Chacun de ces matériaux possède des propriétés spécifiques qui influencent directement la durabilité, la résistance à l’usure et le coût d’utilisation.
Dans cet article
L’acier au carbone : l’option économique et polyvalente
L’acier au carbone reste la solution la plus courante dans l’agriculture traditionnelle. Relativement abordable, il offre une bonne résistance mécanique et se réaffûte facilement sous l’effet de la friction avec le sol.
Cependant, sa tenue à l’usure est limitée : dans les sols abrasifs ou caillouteux, l’acier au carbone s’use rapidement, obligeant à des remplacements fréquents. Il convient donc surtout aux exploitations où les conditions de travail sont modérées et où le coût initial est un critère majeur.
L’acier trempé : un compromis entre robustesse et flexibilité
L’acier trempé est une évolution plus performante. Grâce à un traitement thermique qui augmente considérablement sa dureté, il résiste mieux à l’abrasion tout en conservant une bonne élasticité.
Ce compromis entre résistance et souplesse le rend adapté aux sols plus exigeants, où la résistance aux chocs est primordiale. Bien que plus cher que l’acier au carbone, il offre une durée de vie supérieure et réduit le rythme des interventions de maintenance.

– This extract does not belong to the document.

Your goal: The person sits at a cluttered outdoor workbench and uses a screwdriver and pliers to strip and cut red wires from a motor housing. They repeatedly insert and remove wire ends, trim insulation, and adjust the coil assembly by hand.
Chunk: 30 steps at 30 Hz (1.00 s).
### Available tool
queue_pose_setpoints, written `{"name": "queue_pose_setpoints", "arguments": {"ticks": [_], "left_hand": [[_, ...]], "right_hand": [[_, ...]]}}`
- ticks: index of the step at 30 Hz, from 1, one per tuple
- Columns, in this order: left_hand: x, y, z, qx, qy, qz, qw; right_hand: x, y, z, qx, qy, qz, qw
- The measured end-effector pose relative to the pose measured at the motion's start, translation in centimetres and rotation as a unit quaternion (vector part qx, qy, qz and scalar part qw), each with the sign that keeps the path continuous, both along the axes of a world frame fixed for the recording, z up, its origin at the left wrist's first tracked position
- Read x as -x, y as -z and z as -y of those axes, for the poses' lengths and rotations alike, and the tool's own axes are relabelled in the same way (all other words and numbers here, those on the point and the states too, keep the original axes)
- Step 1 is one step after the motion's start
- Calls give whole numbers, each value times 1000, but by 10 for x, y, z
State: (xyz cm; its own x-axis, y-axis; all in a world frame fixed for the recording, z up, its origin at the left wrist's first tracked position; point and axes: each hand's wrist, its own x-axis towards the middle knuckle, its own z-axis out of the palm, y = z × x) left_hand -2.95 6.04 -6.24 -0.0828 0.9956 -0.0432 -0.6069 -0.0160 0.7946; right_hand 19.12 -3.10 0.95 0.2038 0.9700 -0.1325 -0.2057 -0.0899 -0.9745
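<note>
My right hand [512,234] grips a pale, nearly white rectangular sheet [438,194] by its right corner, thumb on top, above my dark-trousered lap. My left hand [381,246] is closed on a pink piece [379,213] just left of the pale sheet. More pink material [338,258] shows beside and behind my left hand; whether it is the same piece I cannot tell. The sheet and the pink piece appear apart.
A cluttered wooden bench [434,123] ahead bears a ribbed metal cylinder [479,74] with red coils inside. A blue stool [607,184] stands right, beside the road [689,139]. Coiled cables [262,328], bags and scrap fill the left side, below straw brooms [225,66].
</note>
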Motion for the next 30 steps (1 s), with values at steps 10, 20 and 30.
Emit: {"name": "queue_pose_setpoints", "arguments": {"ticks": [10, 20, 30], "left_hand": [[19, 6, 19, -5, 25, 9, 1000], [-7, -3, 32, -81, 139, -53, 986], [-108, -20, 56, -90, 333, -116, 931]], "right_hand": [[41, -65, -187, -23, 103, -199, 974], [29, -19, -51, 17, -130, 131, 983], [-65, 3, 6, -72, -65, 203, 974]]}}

C’est notamment le cas pour des alliages spécifiques comme l’acier à socs de charrue 27MnCrB5.2 toutes dimensions, réputé pour sa performance dans des conditions intensives.
Le carbure de tungstène : la solution pour les conditions extrêmes
Le carbure de tungstène représente le sommet de la résistance pour les socs de charrue. Ce matériau ultra-dur, souvent utilisé sous forme de plaquettes soudées ou rapportées, peut durer plusieurs fois plus longtemps qu’un soc en acier classique.
Sa résistance exceptionnelle à l’abrasion le rend presque insensible à l’usure, même dans les sols les plus agressifs. En revanche, il est plus coûteux à l’achat et plus fragile face aux chocs violents : un impact important peut fissurer ou ébrécher la partie en carbure. C’est un choix stratégique pour les exploitations à forte intensité de travail, où la réduction des arrêts machines compense largement l’investissement initial.